─── Provided records ───

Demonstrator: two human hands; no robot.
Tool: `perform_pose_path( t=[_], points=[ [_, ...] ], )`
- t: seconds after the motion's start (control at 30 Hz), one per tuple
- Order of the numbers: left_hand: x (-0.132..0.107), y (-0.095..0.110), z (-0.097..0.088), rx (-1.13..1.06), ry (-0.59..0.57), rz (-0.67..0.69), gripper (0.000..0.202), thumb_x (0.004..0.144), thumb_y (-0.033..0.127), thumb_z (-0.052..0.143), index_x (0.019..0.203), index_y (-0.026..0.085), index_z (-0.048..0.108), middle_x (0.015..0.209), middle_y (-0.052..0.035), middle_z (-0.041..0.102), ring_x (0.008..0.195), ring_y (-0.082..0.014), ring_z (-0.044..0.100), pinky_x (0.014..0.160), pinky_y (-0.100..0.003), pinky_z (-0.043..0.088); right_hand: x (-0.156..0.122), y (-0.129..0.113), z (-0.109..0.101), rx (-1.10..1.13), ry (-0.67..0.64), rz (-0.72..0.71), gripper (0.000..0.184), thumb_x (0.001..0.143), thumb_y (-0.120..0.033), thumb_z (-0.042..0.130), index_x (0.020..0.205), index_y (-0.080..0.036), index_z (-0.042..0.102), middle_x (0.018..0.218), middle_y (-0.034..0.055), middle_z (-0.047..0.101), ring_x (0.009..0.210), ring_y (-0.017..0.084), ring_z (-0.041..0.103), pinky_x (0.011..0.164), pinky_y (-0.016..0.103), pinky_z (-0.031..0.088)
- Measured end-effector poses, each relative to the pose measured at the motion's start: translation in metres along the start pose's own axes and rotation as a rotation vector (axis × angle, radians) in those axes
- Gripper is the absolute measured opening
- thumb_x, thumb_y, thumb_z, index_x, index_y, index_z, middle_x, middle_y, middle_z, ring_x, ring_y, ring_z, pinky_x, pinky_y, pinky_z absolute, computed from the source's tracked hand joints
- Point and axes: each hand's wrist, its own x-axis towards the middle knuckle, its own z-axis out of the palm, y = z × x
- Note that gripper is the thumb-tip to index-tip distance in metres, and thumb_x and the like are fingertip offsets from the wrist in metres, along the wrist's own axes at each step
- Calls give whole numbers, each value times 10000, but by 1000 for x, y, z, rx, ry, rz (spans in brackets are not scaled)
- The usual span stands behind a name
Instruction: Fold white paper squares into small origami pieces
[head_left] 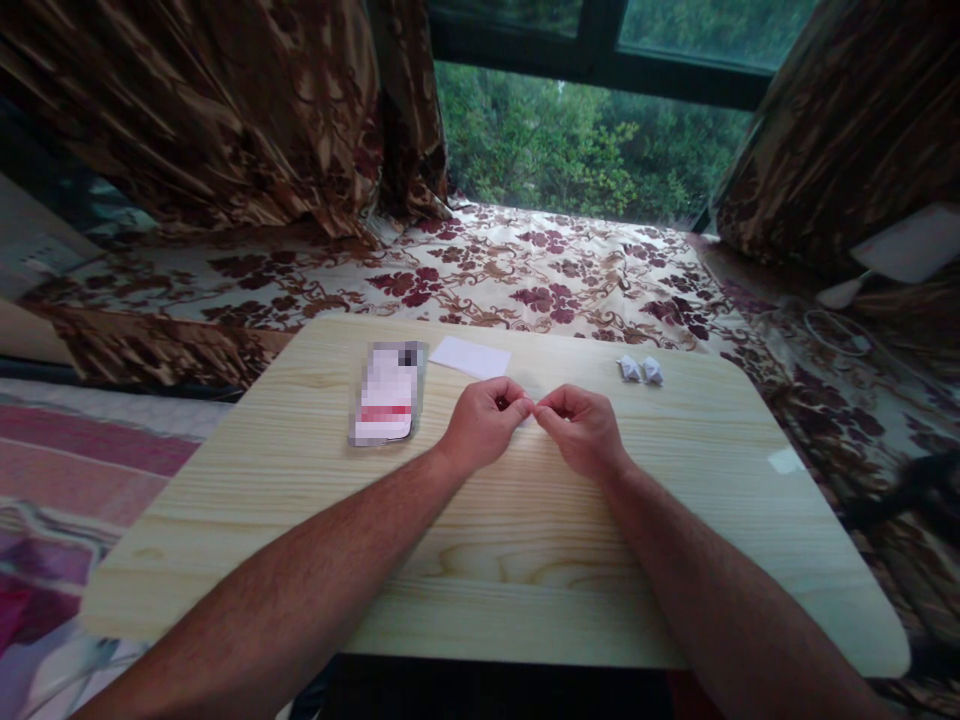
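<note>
Both hands met over the middle of the pale wooden worktop (525, 560). The left hand (484, 425) and right hand (581, 430) were curled narrow, thumbs and forefingers touching tip to tip. They were pinched together on a small pale scrap (529, 396), mostly hidden by the fingers, so I could not tell its shape. Just beyond the left hand lay a white rectangular paper slip (470, 357), and left of that a flat white-and-red packet (386, 392). Two small folded white paper shapes (630, 368) sat side by side near the far right edge. A cream cloth with dark red flowers (525, 270) spread behind the worktop.
</note>
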Motion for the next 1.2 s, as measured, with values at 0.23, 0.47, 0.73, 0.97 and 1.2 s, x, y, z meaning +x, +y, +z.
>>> perform_pose_path(
  t=[0.23, 0.47, 0.73, 0.97, 1.2],
  points=[
    [0, 3, 0, -95, -41, -55, 213, 757, 353, 691, 831, 157, 652, 655, 20, 590, 531, -88, 454, 486, -214, 327, 3, 6, 3, 113, 32, 124, 192, 739, -317, 693, 656, -146, 665, 522, -32, 543, 475, 85, 410, 452, 218, 304],
    [2, -2, -1, -184, -15, -29, 390, 695, 233, 750, 1042, 186, 577, 712, 35, 601, 585, -90, 528, 548, -209, 387, 8, 7, 0, 182, 130, 141, 212, 747, -357, 702, 735, -147, 730, 591, -3, 633, 516, 101, 496, 484, 226, 376],
    [6, -7, -3, -292, 97, -7, 286, 733, 225, 713, 990, 172, 599, 690, 26, 623, 601, -105, 566, 597, -235, 447, 4, 12, 4, 55, 157, -5, 234, 749, -299, 715, 947, -179, 681, 865, 42, 720, 658, 147, 627, 566, 262, 501],
    [7, -8, -3, -322, 108, -58, 286, 730, 264, 730, 988, 143, 703, 701, -8, 661, 619, -114, 586, 617, -245, 457, -1, -1, -2, -208, 88, -352, 263, 764, -143, 641, 1012, -226, 612, 1176, 72, 671, 1065, 219, 614, 764, 329, 557],
    [6, -6, -3, -319, 92, -81, 334, 708, 233, 713, 1026, 133, 729, 713, -16, 679, 632, -119, 598, 630, -248, 468, -2, -1, -2, -366, 65, -362, 171, 819, -160, 604, 978, -222, 615, 1062, 76, 684, 1031, 234, 602, 884, 386, 525]
  ],
)
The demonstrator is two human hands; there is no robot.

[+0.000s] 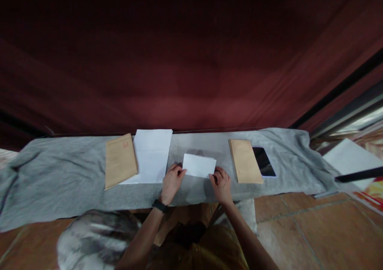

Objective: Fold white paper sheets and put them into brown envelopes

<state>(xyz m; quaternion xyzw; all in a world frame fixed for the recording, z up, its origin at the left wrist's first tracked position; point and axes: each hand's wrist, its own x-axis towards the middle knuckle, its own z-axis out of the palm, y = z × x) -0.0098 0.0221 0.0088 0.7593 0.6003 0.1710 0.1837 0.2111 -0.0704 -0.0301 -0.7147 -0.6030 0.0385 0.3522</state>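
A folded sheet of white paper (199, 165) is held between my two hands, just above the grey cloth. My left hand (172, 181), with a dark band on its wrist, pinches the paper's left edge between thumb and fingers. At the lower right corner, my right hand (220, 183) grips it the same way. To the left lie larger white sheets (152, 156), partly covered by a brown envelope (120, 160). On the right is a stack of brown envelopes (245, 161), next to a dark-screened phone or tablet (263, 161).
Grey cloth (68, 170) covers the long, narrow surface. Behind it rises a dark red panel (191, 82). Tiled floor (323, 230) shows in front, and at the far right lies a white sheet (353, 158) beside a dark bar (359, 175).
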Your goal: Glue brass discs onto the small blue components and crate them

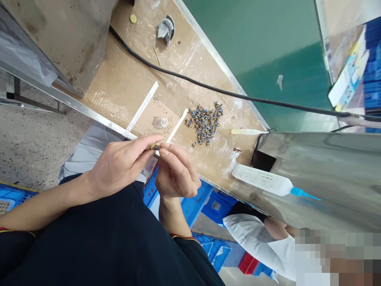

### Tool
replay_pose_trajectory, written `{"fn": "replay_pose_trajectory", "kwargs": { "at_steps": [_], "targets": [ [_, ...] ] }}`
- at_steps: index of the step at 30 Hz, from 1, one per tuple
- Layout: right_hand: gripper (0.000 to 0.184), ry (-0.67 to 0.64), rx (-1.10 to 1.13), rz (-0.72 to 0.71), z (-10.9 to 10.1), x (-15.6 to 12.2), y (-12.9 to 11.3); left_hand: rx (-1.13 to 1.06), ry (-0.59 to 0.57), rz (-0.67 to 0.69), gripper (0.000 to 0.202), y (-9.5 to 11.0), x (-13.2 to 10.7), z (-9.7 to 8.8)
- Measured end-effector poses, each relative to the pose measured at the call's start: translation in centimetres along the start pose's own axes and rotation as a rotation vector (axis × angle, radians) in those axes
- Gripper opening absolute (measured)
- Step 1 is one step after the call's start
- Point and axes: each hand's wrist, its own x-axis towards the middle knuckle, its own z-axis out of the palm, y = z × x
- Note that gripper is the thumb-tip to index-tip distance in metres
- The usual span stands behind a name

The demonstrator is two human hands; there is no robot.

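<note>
My left hand (117, 163) is closed, with thumb and forefinger pinching a small brass-and-blue part (155, 147) above the bench's near edge. From the other side, the closed fingertips of my right hand (177, 169) meet the same part. Its exact kind is too small to make out, and the fingers cover much of it. Just beyond my hands, a small clear plastic piece (161, 122) stands among tiny dark bits between two white tape strips. To the right lies a loose heap of brass-and-blue parts (206, 124).
A black cable (190, 81) crosses the wooden bench (119, 79). A white bottle with a blue nozzle (264, 180) lies on a metal box at right. A metal housing (59, 35) stands at left. Blue crates (216, 206) sit below the bench. Another person (268, 238) is at lower right.
</note>
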Motion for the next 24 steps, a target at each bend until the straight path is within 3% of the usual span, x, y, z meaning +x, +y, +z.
{"fn": "replay_pose_trajectory", "kwargs": {
  "at_steps": [8,18,21,24],
  "targets": [
    [0.05,-0.005,-0.04,-0.153,-0.7,-0.3,0.1,0.008,0.057,0.044,0.029,0.3,-0.3,-0.1],
    [0.039,-0.074,-0.046,-0.121,-0.5,-0.3,-0.3,0.088,0.115,0.03,0.017,0.0,0.3,0.6],
    [0.039,-0.059,0.07,-0.015,-0.3,-0.1,-0.4,0.087,0.121,0.052,0.019,-0.6,0.3,0.7],
    [0.034,-0.06,0.25,0.264,-0.4,0.0,-0.7,0.131,0.151,0.16,0.032,-1.0,0.2,0.9]
  ]
}}
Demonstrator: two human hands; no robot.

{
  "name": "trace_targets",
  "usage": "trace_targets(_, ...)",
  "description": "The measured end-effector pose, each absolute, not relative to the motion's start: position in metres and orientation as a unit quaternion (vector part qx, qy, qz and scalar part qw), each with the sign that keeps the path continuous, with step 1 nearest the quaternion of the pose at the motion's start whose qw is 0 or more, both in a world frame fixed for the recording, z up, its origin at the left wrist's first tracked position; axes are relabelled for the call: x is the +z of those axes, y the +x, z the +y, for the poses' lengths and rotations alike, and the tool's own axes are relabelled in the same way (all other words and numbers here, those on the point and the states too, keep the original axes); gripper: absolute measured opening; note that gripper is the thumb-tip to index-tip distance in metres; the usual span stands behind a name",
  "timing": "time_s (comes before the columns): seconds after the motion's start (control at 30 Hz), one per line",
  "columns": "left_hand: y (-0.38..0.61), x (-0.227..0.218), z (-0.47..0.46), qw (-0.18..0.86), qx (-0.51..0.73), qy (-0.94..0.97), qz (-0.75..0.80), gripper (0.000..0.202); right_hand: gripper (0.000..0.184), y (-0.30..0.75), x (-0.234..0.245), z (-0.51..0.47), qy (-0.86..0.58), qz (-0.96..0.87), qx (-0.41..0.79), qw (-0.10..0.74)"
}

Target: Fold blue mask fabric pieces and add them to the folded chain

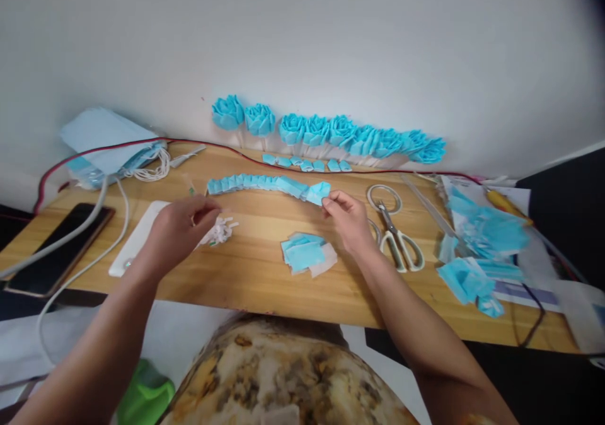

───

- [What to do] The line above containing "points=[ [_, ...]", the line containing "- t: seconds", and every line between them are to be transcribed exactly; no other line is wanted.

- [Your solution]
Tool: `perform_pose_path( t=[_], points=[ [_, ...] ], )`
- t: seconds after the motion's start (control at 30 Hz), one per tuple

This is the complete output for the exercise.